Cash Only Cannabis For Businesses
As the legalization movement has made great strides, communities are discovering the income potential of the new marketplace. In Oregon, the first day of recreational marijuana sales alone brought in $3.2 million dollars. However, as many in the medicinal marijuana industry have come to find––with marijuana still federally illegal, cannabis remains a cash only business.
Federal regulations restrict financial transactions relating to controlled substances, which marijuana is considered at the national level. Thus, retailers are forced to accept only cash for purchases.
This is more than a mere inconvenience––it’s a liability.
One dispensary owner in Bend, Oregon reported making $55,000 on the first day of recreational marijuana sales alone. Without the ability to accept card sales, retail establishments are left with large amounts of cash on hand, which makes them a target for robberies.
Moreover, cash only sales decrease oversight. Counting large sums of money by hand is time-consuming and inaccurate.

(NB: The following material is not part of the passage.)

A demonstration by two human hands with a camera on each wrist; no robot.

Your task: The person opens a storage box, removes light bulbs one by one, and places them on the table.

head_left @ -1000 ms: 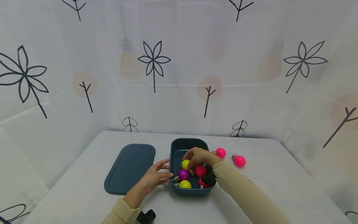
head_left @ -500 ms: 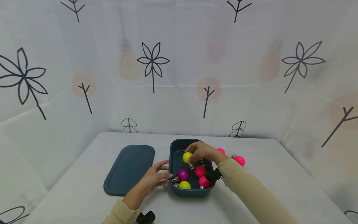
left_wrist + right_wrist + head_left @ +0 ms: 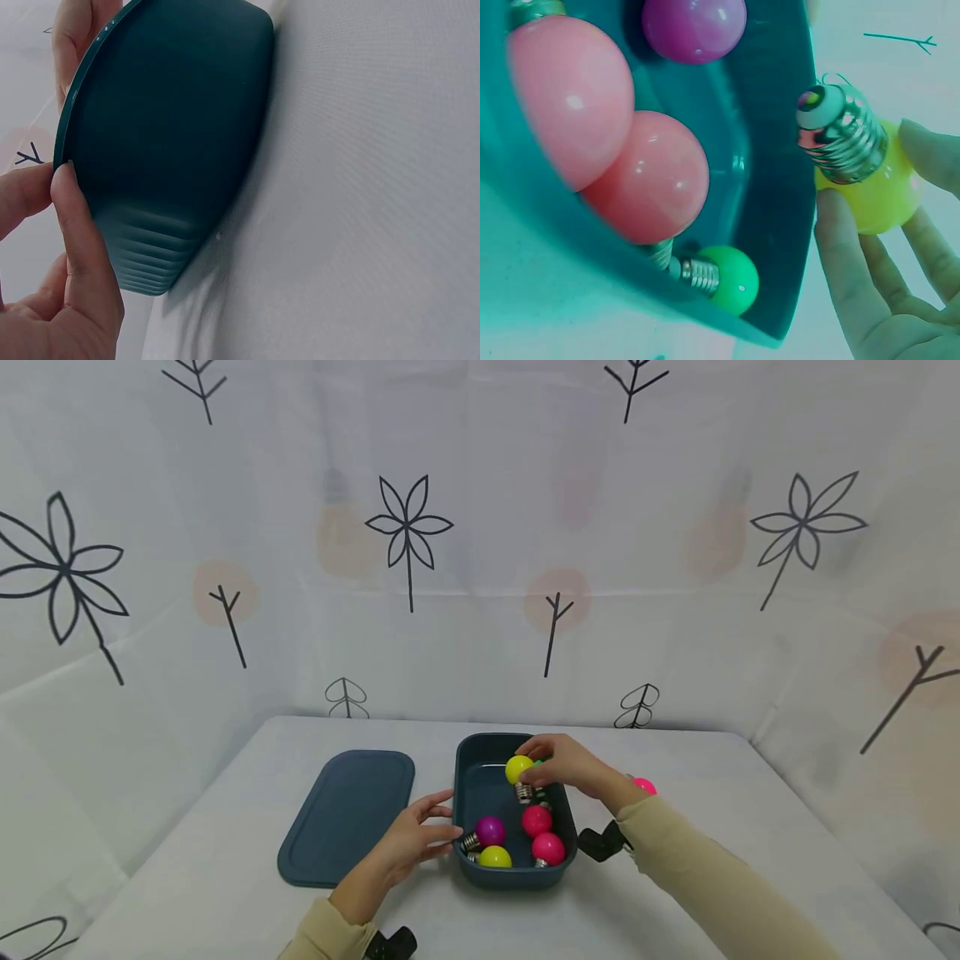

It can lead to corruption as well since there is no paper trail holding business accountable for the taxable income collected. While most companies are following guidelines, the potential for inaccuracies still exists.
Although various solutions are being implemented in communities with recreational or medicinal marijuana, the lack of federal financial guidelines leaves much room for problems.
To make matters worse, potential new business owners are finding it difficult to obtain funding to start new ventures.
Since most federally insured banks are restricted from investing in the marijuana industry, many entrepreneurs are stuck trying to find alternative means of generating the funds to start their business.
By decriminalizing marijuana at the federal level, regulations can be changed so debit and credit purchases can be made at dispensaries.
Although this seems like a minor change, it helps establish legitimacy in an emerging marketplace, provides financial protection not currently available, and will bolster the new marijuana economy by making financial transactions more simple.